A variable element represents a netCDF variable, i.e. a scalar or multidimensional array of specified type indexed by 0 or more dimensions.

  <xsd:element name="variable">
<xsd:complexType>
<xsd:sequence>
(1) <xsd:element ref="attribute" minOccurs="0" maxOccurs="unbounded"/>
(2) <xsd:element ref="values" minOccurs="0"/>
(3) <xsd:element ref="variable" minOccurs="0" maxOccurs="unbounded"/>
(4) <xsd:element ref="logicalView" minOccurs="0" />
(5) <xsd:element ref="remove" minOccurs="0" maxOccurs="unbounded" />
</xsd:sequence>
(6) <xsd:attribute name="name" type="xsd:token" use="required" />
(7) <xsd:attribute name="type" type="DataType" use="required" />
(8) <xsd:attribute name="shape" type="xsd:token" />
(9) <xsd:attribute name="orgName" type="xsd:string"/>
</xsd:complexType>
</xsd:element>
  1. A variable element may contain 0 or more attribute elements,
  2. The optional values element is used to specify the data values of the variable. The values must be listed compatibly with the size and shape of the variable (slowest varying dimension first). If not specified, the data values are taken from the variable of the same name in the referenced dataset.
  3. A variable of data type structure may have nested variable elements within it.
  4. NOT IMPLEMENTED YET
  5. You can remove attributes from the underlying variable.
  6. The mandatory name attribute must be unique among variables within its containing group, variable, or netcdf element.
  7. The mandatory type attribute is one of the enumerated DataTypes.
  8. The shape attribute lists the names of the dimensions the variable depends on. For a scalar variable, the list will be empty. The dimension names must be ordered with the slowest varying dimension first (same as in the CDL description). For backwards compatibility, scalar variables may omit this attribute, although this is deprecated.
  9. The optional attribute orgName is used when renaming a variable. .

values Element

A values element specifies the data values of a variable, either by listing them for example: <values>-109.0 -107.0 -115.0 93.923230</values> or by specifying a start and increment, for example: <values start="-109.5" increment="2.0" />. For a multi-dimensional variable, the values must be listed compatibly with the size and shape of the variable (slowest varying dimension first).

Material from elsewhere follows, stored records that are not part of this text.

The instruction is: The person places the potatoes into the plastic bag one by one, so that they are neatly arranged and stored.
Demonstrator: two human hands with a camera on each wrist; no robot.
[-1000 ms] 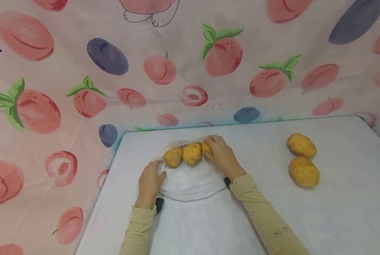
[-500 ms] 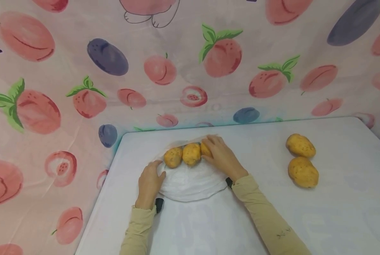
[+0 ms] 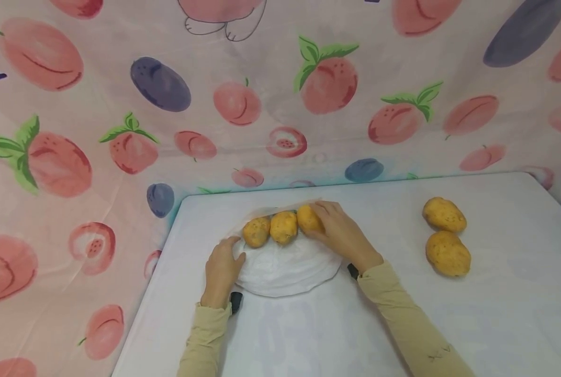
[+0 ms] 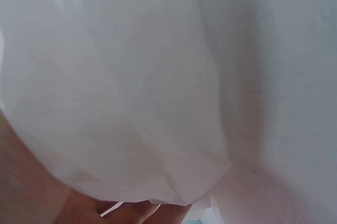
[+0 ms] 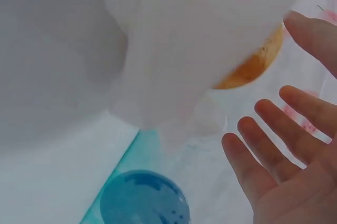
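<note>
A thin white bag point(image 3: 285, 272) lies on the table with three potatoes in a row at its far end: a left one point(image 3: 257, 232), a middle one point(image 3: 284, 227) and a right one point(image 3: 307, 219). My left hand point(image 3: 221, 272) rests at the bag's left edge, thumb and fingers apart; in the left wrist view the white sheet point(image 4: 131, 87) covers most of it. Beside the right potato is my right hand point(image 3: 345, 234), its fingertips overlapping it from above. The right wrist view shows those fingers point(image 5: 279, 134) straight and spread, with part of the potato point(image 5: 258, 66) behind the bag.
Two more potatoes lie at the right of the white table point(image 3: 511, 314), a farther one point(image 3: 444, 214) and a nearer one point(image 3: 448, 254). A fruit-printed curtain point(image 3: 271, 63) hangs along the table's back and left sides. Dark wrist cameras sit under both wrists.
My right hand has drawn back to the right, loosening from the right potato, which now shows more fully. The bag's right edge is more exposed. My left hand stays in place.
</note>
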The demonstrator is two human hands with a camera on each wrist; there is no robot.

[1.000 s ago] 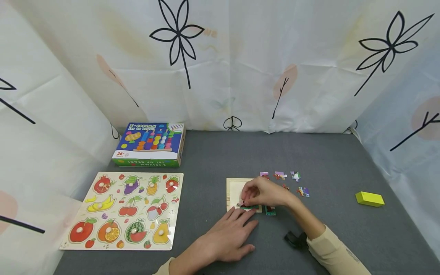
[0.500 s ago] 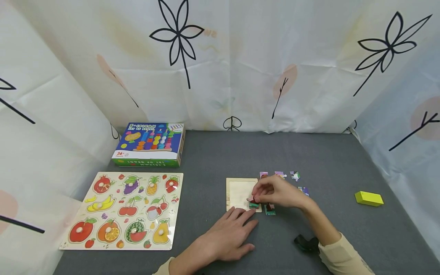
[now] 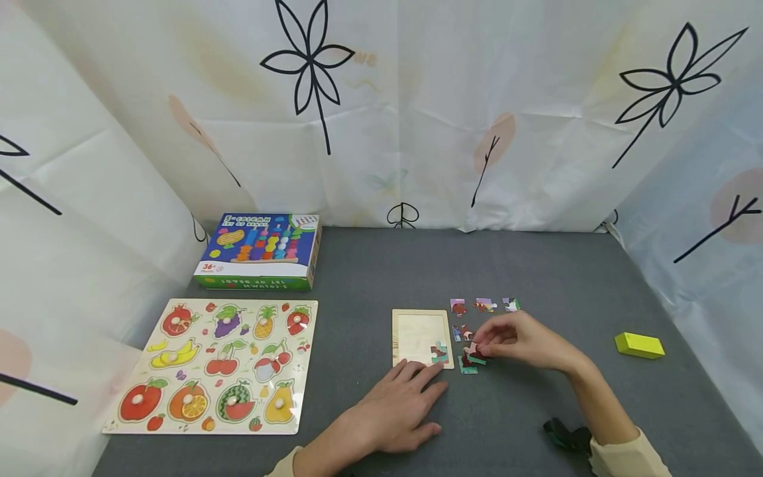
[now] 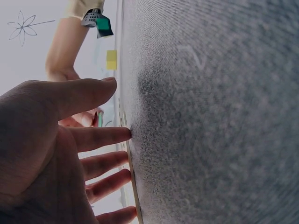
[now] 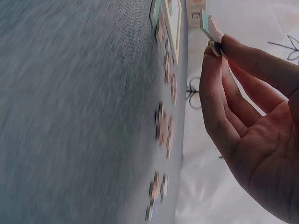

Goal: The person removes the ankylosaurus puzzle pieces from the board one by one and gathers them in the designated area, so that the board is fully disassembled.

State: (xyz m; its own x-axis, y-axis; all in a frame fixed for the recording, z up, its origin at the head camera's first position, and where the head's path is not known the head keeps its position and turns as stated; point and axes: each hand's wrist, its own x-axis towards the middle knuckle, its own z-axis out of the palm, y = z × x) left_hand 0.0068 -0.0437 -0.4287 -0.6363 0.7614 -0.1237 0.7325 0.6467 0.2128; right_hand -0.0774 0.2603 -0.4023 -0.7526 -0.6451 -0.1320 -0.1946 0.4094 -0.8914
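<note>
My right hand pinches a jigsaw puzzle piece between thumb and fingertips, above the table just right of a shallow wooden puzzle tray. The held piece shows green and dark red in the head view. Another green and brown puzzle piece lies in the tray's lower right corner. My left hand lies with fingers extended, fingertips touching the tray's near edge; in the left wrist view its fingers are spread. Beneath the held piece, another loose piece is partly hidden.
Several loose pieces, among them a purple-edged one, lie right of the tray. A fruit peg board and a bead-set box stand at left. A yellow block sits at far right, and white curtains surround the table.
My right hand has moved right, carrying the pinched piece from above the tray to over the loose pieces. The piece in the tray's corner now shows uncovered. My left hand stays in place.
</note>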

  <xsd:element name="values">
<xsd:complexType mixed="true">
(1) <xsd:attribute name="start" type="xsd:float"/>
<xsd:attribute name="increment" type="xsd:float"/>
<xsd:attribute name="npts" type="xsd:int"/>
(2) <xsd:attribute name="separator" type="xsd:string" />
</xsd:complexType>
</xsd:element>
  1. The values can be specified with a start and increment attributes, if they are numeric and evenly spaced. You can enter these as integers or floating point numbers, and they will be converted to the data type of the variable. The number of points will be taken from the shape of the variable. (For backwards compatibility, an npts attribute is allowed, although this is deprecated and ignored).
  2. By default, the list of values are separated by whitespace but a different token can be specified using the separator attribute. This is useful if you are entering String values, e.g. <values separator="*">My dog*has*fleas</values> defines three Strings.

attribute Element

The attribute elements represents a netCDF attribute, i.e. a name-value pair of specified type. Its value may be specified in the values attribute e.g. <attribute name="Conventions" value="COARDS"/>, or in the element content, , e.g. <attribute name="valid_range" type="float">-99.0 110</values>. It is recommended to use the second form when there are multiple values, but this is only a matter of style.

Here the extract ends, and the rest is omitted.